If you’re coloring in a map of, say, the United States and want to use as few colors as possible, but you don’t want two neighboring states to look the same… how few colors can you use? 10? 8? 5?
This is one of my favorite mathematical curiosities, and it’s simple enough for an elementary-aged student to work with, but also a legitimate puzzlement that has baffled professional mathematicians for decades.
First, I clarify what “neighboring” means. If two regions share a side, they can’t be the same color because it’s confusing. But, if they only share a point, that’s fine.
Of course, scaffolding is key, so you don’t start with a map with dozens of regions. You start with 3 or 4 regions. How few colors do you need for this map?
Then you add in some complexity. How few colors do you need for this map?
Move students towards a highly complex map. Perhaps students can create their own maps as well and test their hypothesis.
Eventually, you can reveal that no map needs more than four colors! In fact, this is actually called the four-color theorem (but don’t share that too early since it gives the answer away!)
Complex tasks like this are the key to a differentiated classroom.

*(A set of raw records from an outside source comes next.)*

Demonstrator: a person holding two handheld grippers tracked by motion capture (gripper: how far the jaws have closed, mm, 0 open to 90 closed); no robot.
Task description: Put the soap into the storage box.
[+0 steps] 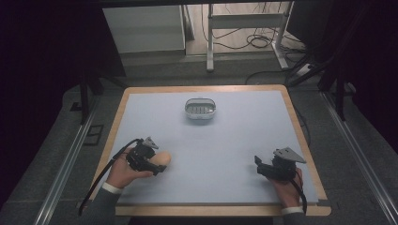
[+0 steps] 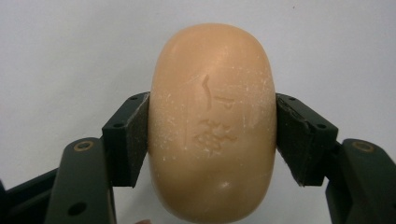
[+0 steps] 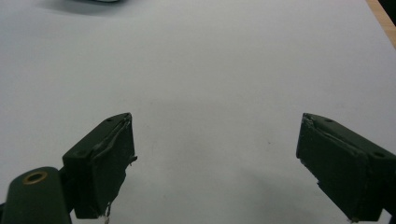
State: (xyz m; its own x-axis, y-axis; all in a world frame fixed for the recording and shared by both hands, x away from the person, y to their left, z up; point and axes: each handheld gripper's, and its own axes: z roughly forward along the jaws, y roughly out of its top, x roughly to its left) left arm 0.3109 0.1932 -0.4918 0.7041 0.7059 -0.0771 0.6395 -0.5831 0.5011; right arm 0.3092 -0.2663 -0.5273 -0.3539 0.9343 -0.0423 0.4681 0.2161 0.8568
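On the pale blue table (image 1: 234,140), with a grey soap dish (image 1: 200,109) at its far middle, the right gripper (image 3: 215,163) rests with jaws wide apart, while the left gripper (image 2: 212,135) clamps a tan soap bar (image 2: 212,126) near the front left.

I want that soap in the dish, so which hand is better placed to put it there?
Left, probably. The left gripper is already shut on the soap bar, while the right gripper is open with nothing between its jaws. The soap dish sits ahead, mid-table.
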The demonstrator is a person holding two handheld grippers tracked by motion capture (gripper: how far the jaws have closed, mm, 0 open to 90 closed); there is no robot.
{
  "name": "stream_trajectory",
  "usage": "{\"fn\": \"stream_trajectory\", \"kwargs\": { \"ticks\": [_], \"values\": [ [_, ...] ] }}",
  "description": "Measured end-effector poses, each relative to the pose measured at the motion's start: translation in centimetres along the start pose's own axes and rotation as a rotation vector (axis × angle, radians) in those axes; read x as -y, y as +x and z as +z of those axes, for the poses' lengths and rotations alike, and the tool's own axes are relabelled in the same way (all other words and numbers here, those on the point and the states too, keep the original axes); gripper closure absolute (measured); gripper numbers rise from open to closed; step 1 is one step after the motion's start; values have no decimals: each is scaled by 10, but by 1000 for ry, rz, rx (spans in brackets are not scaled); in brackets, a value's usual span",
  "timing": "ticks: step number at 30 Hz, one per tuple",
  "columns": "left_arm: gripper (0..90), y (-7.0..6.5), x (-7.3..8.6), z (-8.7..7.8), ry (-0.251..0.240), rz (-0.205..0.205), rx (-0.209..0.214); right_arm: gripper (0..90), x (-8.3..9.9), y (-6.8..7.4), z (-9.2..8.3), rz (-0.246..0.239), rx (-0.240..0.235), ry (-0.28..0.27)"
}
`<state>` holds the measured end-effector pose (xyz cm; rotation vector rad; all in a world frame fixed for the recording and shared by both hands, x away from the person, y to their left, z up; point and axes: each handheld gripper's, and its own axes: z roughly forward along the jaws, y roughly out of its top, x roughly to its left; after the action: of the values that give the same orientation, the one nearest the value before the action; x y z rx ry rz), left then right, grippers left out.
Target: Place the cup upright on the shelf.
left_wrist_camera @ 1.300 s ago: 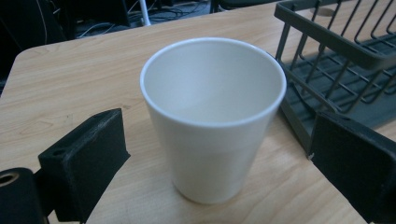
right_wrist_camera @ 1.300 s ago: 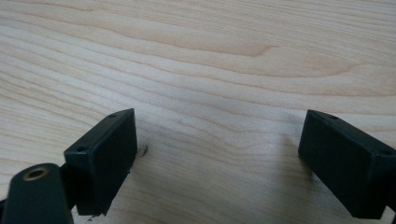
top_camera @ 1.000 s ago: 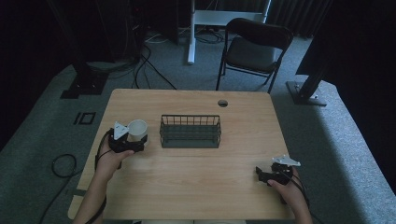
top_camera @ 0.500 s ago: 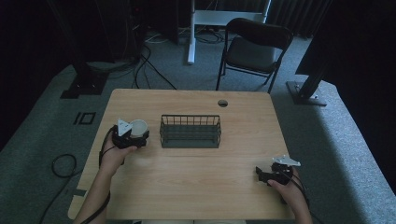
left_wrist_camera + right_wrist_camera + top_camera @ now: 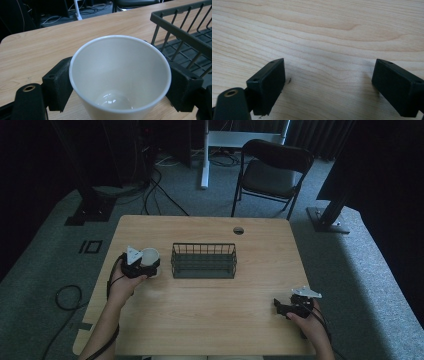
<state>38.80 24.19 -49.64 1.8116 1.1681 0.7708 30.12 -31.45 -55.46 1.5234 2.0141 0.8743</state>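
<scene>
Empty white paper cup (image 5: 120,75), upright, clamped between the jaws of the left gripper (image 5: 145,265), one black pad pressed against each side of its wall. Held at the left part of the wooden table (image 5: 210,320), just beside the left end of a dark wire basket (image 5: 204,261), also empty. Left hand (image 5: 122,285) behind the gripper, forearm reaching in from the bottom edge. Right gripper (image 5: 329,82) low over bare wood near the right front corner, jaws spread wide, holding nothing, right hand (image 5: 312,320) wrapped around it.
</scene>
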Motion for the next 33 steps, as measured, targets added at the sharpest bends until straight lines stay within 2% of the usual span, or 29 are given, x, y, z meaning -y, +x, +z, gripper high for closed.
{"fn": "stream_trajectory", "kwargs": {
  "ticks": [8,17,22,30,31,32,33],
  "values": [
    [195,2,-15,-13,-14,-3,2,111,0,0,0,0,0,0],
    [196,-2,-47,-29,-53,25,2,111,0,0,0,0,0,0],
    [196,-5,-60,-33,-71,41,-1,111,0,0,0,0,0,0],
    [196,-13,-94,-41,-125,70,8,111,0,0,0,0,0,0],
    [196,-17,-103,-43,-139,80,14,111,0,0,0,0,0,0],
    [196,-17,-103,-43,-139,80,14,111,0,0,0,0,0,0],
    [196,-21,-111,-44,-151,90,23,111,0,0,0,0,0,0]
  ]
}}
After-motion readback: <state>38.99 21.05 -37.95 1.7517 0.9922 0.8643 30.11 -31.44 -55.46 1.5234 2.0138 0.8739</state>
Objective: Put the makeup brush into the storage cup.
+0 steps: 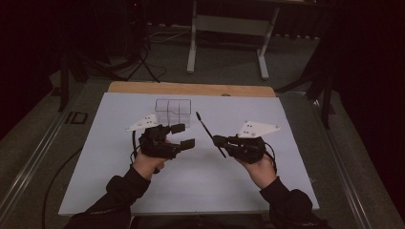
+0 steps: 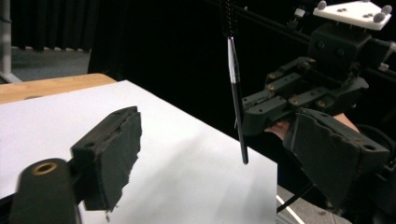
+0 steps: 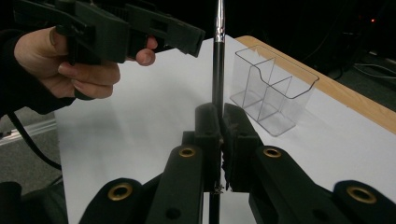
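Note:
A thin black brush (image 1: 208, 131) with a silver band stands slanted in my right gripper (image 1: 218, 140), which is shut on its handle over the white sheet (image 1: 210, 181). In the right gripper view the brush (image 3: 217, 70) rises straight up from between the closed jaws of the right gripper (image 3: 222, 123). A clear plastic organizer (image 1: 173, 112) with compartments stands upright on the sheet's far middle; it also appears beyond the jaws (image 3: 271, 88). My left gripper (image 1: 185, 135) is open and empty, just left of the brush (image 2: 237, 107). Its own jaws (image 2: 224, 163) are wide apart.
The sheet covers a wooden table whose far edge (image 1: 191, 88) shows bare. Behind it stand a white table frame (image 1: 229, 28) and a dark tripod (image 1: 141, 62) on the grey floor. Metal rails (image 1: 38, 152) run along both sides.

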### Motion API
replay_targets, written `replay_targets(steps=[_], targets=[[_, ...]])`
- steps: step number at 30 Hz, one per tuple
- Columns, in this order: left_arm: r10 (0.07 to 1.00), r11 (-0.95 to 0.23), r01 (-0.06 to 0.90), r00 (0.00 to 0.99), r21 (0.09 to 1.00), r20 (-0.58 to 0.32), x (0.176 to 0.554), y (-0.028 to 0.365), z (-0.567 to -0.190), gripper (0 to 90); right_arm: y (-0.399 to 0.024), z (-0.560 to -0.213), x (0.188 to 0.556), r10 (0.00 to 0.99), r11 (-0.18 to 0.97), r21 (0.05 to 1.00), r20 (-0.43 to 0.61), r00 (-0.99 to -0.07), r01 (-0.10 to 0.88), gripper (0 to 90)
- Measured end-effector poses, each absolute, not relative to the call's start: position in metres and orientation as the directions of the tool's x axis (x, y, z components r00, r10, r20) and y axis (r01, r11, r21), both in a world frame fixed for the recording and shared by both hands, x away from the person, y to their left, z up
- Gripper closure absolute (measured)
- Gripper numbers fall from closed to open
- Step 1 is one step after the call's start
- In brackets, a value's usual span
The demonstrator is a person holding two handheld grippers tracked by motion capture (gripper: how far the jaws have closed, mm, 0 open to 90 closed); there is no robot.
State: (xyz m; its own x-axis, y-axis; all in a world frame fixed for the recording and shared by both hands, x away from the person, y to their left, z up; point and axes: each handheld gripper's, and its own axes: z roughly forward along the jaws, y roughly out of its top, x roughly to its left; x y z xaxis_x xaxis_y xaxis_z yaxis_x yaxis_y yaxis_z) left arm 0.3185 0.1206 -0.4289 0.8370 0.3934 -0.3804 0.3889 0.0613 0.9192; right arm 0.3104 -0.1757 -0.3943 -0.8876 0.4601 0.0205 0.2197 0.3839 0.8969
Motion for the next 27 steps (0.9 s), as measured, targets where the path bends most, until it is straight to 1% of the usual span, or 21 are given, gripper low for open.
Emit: replay_targets(steps=[1, 4, 7, 9, 13, 14, 15, 17, 27], targets=[[0.393, 0.066, 0.39, 0.836, 0.918, -0.383, 0.319, 0.119, -0.429, 23.0, -0.175, -0.395, 0.311, 0.457, 0.383, 0.897, 0.024, -0.889, 0.221, 85.6], [0.393, 0.081, 0.408, 0.826, 0.91, -0.405, 0.322, 0.113, -0.429, 31.7, -0.174, -0.398, 0.31, 0.456, 0.388, 0.894, 0.026, -0.889, 0.225, 85.6], [0.385, 0.089, 0.427, 0.819, 0.9, -0.427, 0.325, 0.106, -0.428, 37.2, -0.174, -0.4, 0.311, 0.461, 0.384, 0.895, 0.029, -0.887, 0.229, 85.6], [0.387, 0.089, 0.429, 0.817, 0.899, -0.428, 0.326, 0.102, -0.427, 40.6, -0.175, -0.401, 0.311, 0.459, 0.385, 0.893, 0.034, -0.888, 0.234, 85.6], [0.393, 0.096, 0.429, 0.813, 0.898, -0.43, 0.326, 0.097, -0.425, 50.4, -0.175, -0.403, 0.311, 0.46, 0.388, 0.891, 0.037, -0.887, 0.238, 85.6], [0.391, 0.11, 0.428, 0.811, 0.897, -0.435, 0.327, 0.094, -0.424, 50.4, -0.175, -0.403, 0.31, 0.462, 0.389, 0.891, 0.031, -0.886, 0.234, 85.6], [0.389, 0.114, 0.429, 0.811, 0.896, -0.438, 0.328, 0.094, -0.424, 56.6, -0.174, -0.404, 0.31, 0.457, 0.392, 0.89, 0.032, -0.889, 0.234, 85.6], [0.392, 0.109, 0.43, 0.81, 0.896, -0.436, 0.329, 0.092, -0.423, 61.0, -0.175, -0.405, 0.31, 0.46, 0.394, 0.889, 0.029, -0.887, 0.233, 85.6], [0.364, 0.089, 0.456, 0.813, 0.886, -0.455, 0.332, 0.089, -0.423, 76.4, -0.175, -0.405, 0.311, 0.455, 0.399, 0.887, 0.026, -0.89, 0.231, 85.6]])
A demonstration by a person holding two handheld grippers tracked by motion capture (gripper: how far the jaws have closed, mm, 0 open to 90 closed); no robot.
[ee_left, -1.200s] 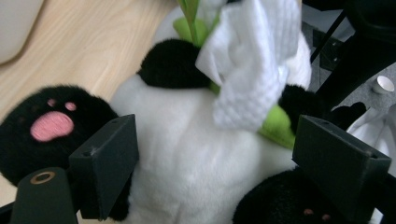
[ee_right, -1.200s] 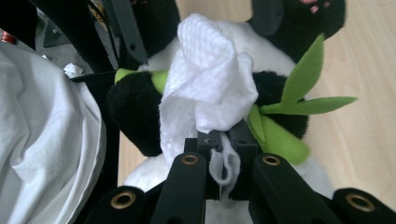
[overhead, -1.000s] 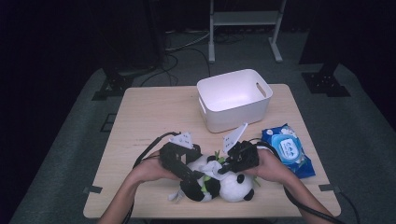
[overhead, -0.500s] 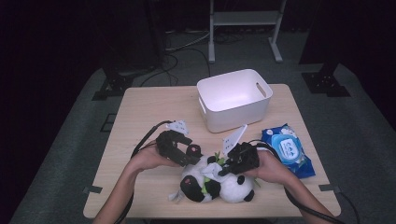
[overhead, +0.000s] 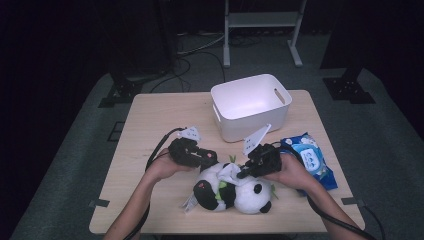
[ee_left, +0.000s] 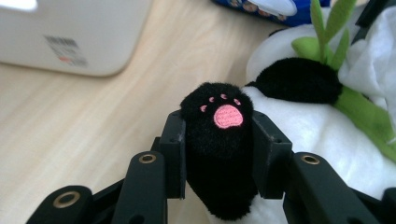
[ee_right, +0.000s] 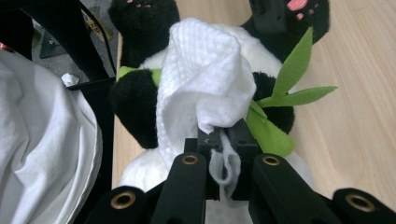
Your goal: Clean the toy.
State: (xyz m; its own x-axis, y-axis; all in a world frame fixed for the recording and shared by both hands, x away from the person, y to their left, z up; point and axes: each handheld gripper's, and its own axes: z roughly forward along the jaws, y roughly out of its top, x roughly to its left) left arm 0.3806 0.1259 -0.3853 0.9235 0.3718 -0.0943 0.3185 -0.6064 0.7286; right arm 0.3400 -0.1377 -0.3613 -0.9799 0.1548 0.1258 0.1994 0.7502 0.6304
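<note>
Lying on the desk (overhead: 150,125) in front of the white bin (overhead: 250,105) is a toy panda (overhead: 232,190); the left hand-held gripper (ee_left: 219,135) has just been closing and now squeezes the panda's black paw (ee_left: 219,116); the right hand-held gripper (ee_right: 223,140) is clenched on a white wipe (ee_right: 205,88) resting on the panda's belly; a blue pack of wipes (overhead: 310,157) sits just right of the panda.

The left gripper (ee_left: 219,140) has just been closing, and its jaws now squeeze something between them. The right gripper (ee_right: 223,154) is pinched tight. Both forearms come in from six o'clock, with the hands close together.
</note>
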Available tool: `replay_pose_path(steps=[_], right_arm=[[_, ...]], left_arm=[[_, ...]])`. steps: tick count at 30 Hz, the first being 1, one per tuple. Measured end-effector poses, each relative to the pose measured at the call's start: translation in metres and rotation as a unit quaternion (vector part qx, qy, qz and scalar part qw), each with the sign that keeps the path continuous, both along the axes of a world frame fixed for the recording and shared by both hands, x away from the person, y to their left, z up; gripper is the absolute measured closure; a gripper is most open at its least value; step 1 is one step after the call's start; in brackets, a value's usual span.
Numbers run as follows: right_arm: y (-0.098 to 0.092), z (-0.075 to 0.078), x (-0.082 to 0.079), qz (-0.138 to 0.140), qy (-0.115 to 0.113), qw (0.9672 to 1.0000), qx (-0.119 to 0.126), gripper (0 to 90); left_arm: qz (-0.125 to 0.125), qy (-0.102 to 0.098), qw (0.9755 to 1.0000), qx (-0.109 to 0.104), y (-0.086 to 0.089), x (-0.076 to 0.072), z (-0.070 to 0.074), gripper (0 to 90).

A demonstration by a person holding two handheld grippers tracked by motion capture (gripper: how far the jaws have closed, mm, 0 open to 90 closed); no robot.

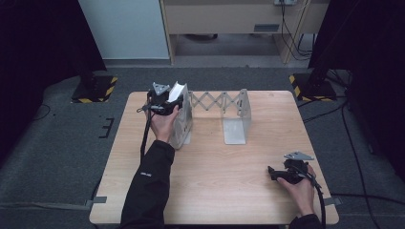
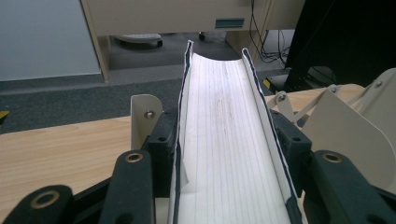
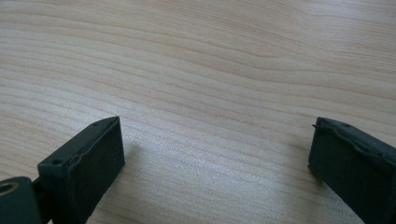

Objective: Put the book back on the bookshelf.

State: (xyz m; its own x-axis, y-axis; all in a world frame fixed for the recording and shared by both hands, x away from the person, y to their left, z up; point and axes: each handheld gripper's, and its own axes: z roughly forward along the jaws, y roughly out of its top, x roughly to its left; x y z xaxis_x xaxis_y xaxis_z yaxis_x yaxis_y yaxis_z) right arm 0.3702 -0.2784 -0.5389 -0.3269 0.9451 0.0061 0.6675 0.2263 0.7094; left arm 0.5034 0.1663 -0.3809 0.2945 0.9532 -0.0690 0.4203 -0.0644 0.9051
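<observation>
Nearest the person, the right gripper (image 1: 271, 173) lay low over the wooden bench (image 1: 224, 176), its fingers (image 3: 81, 165) spread wide with bare wood between them. Farther along the bench, the left gripper (image 1: 177, 101) was clenched on a book (image 2: 229, 140), one finger pressed against each dark cover and the white page edges running forward between them. The book stood upright at the left end of a pale metal expanding rack (image 1: 217, 112). Just beyond the right-hand finger, the rack's scissor links stretched toward its other end plate (image 1: 239, 119).
</observation>
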Motion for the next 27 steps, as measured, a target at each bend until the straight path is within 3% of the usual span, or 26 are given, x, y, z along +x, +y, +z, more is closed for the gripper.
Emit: replay_pose_path(steps=[4, 11, 19, 23, 27], right_arm=[[0.0, 0.0, 0.0, 0.0, 0.0, 1.0, 0.0, 3.8], [0.0, 0.0, 0.0, 0.0, 0.0, 1.0, 0.0, 3.8], [0.0, 0.0, 0.0, 0.001, -0.001, 1.0, -0.001, 3.8], [0.0, 0.0, 0.0, 0.001, -0.001, 1.0, -0.001, 3.8], [0.0, 0.0, 0.0, 0.0, 0.0, 1.0, 0.0, 3.8]], left_arm=[[0.007, -0.003, 0.9999, 0.009, -0.004, 0.005, -0.001, 51.7], [0.009, 0.001, 1.0, 0.0, -0.008, 0.012, -0.007, 51.6], [0.003, -0.012, 0.9999, 0.002, -0.013, 0.011, -0.008, 50.3], [-0.005, -0.042, 0.9989, -0.019, -0.011, 0.009, -0.012, 45.5], [-0.027, -0.058, 0.9977, -0.024, -0.009, 0.003, -0.015, 38.0]])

First, it’s complex enough to keep even my most advanced students engaged. Plus, while everyone is working away at this, I’m pulling groups to meet with (but, of course, not just my struggling students). And I don’t need to create three versions of this task, either. Everyone can work on it because of the scaffolding. As my colleague Lisa Van Gemert says, start with your most highly-able learner and scaffold down. For too long, I’d start “on-level” and try to add complexity. That just doesn’t work!